Originally used to help manage Parkinson’s disease, deep brain stimulation (DBS) might be a viable option for some depression patients. In DBS, tiny electrodes are implanted in the part of the brain that regulates mood. DBS, which has only been practiced since the 1980s, is still a rare procedure. Although long-term success rates have yet to be established, some doctors recommend deep brain stimulation as an alternative therapy for patients whose previous depression treatments have been unsuccessful.

How Deep Brain Stimulation Works

A doctor surgically implants tiny electrodes in the nucleus accumbens, which is the region of the brain responsible for dopamine and serotonin release, motivation, and mood. The electrodes are connected via wires to a pacemaker-like device implanted in the chest that delivers pulses of electricity to the brain. The pulses, which are generally delivered constantly, 24 hours a day, appear to block the firing of neurons and return the brain’s “metabolism” back to a state of equilibrium. The pacemaker can be programmed and controlled from outside the body by using a handheld device.

Although doctors aren’t exactly sure why the pulses help the brain reset, the treatment appears to improve mood and give the patient an overall sense of calm.

In many DBS clinical trials, patients have reported alleviation of their depression and a significant increase in quality of life.
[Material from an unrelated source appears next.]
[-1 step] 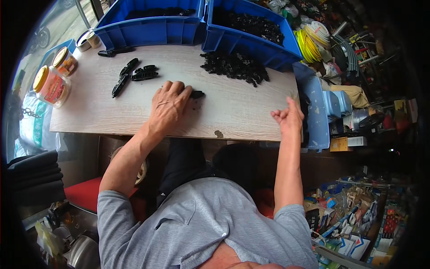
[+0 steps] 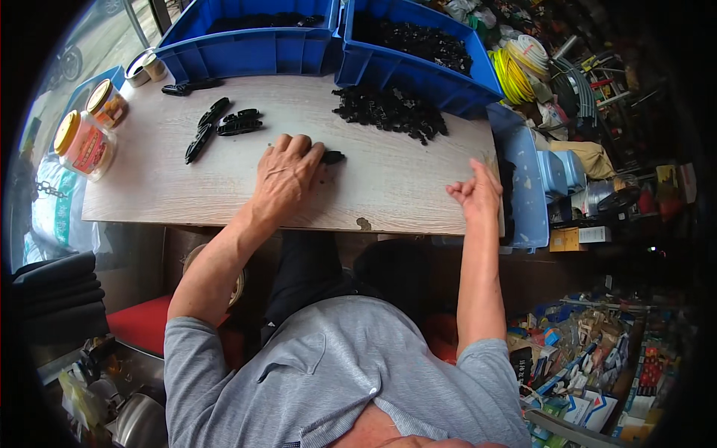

In addition to depression, deep brain stimulation is also used to treat patients with obsessive-compulsive disorder, anxiety, epilepsy, and high blood pressure.

Who It’s For

Deep brain stimulation is an option for people with chronic or treatment-resistant depression. Doctors recommend extended courses of psychotherapy and/or drug therapy before considering DBS because it involves an invasive surgical procedure and is a fairly new form of treatment. Patient age is usually not an issue, but doctors recommend that individuals be in good enough health to withstand a major surgery.

Possible Complications

Deep brain stimulation is generally recognized to be a safe procedure. However, as with any type of brain surgery, complications can always arise. Common problems associated with DBS include brain hemorrhage, infection, headache, speech problems, and sensory or motor control issues.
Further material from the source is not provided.